Palm is a thoughtful convert to the Catholic Faith from an Evangelical background, who is widely published in such Catholic apologetics venues as This Rock, The Catholic World Report, and Coming Home Network Journal. In this article Palm gently but firmly overcomes his own resistance to face the fact of confusion emanating from the hierarchy of the Church itself. Examining positions that the Vatican has taken on such matters as the death penalty, the question of universalism (whether all are saved), honoring heretics, praying with pagans, and rewarding liturgical abuse, Palm draws some painful conclusions:
Truly, these are confusing times in the Catholic Church. I have tried to clarify that the source of at least some of this confusion is found in a place that many orthodox Catholics have been unwilling to examine. Until relatively recently, I shared this resistance. I expect there will be those who proclaim that this is all just "Pope bashing." It is not. Any annoyance with what I've written should at least be tempered by a realistic evaluation of the concrete examples that have been presented (and, unfortunately, a great many more could be).
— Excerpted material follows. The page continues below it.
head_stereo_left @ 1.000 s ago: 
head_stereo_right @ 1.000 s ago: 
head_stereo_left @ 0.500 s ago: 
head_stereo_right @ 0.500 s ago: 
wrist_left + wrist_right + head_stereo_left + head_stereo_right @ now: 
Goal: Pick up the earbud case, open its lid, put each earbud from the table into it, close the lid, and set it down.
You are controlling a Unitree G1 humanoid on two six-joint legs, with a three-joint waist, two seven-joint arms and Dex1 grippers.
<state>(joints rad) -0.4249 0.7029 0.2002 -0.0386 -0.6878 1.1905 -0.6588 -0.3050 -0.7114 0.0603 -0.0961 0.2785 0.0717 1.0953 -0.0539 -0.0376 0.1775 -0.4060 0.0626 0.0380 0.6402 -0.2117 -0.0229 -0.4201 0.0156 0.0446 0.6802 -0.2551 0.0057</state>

I would very much like to see our good friends at The Lidless Eye Inquisition and other related weblogs devoted to responding to "traditionalist" concerns take up the issues raised by Palm in a spirit of fraternal concern. While I personally have little doubt that nearly every dubium raised by Palm could be met with some plausible justification or rationale-- from the Pope's willingness to pray with pagans at Assisi to the introduction of female altar servers-- I nevertheless share Palm's profound concern that (1) clarity is being lost, (2) without clarity there can be no conviction, (3) without conviction there can be no vision, and (4) without a vision, people perish.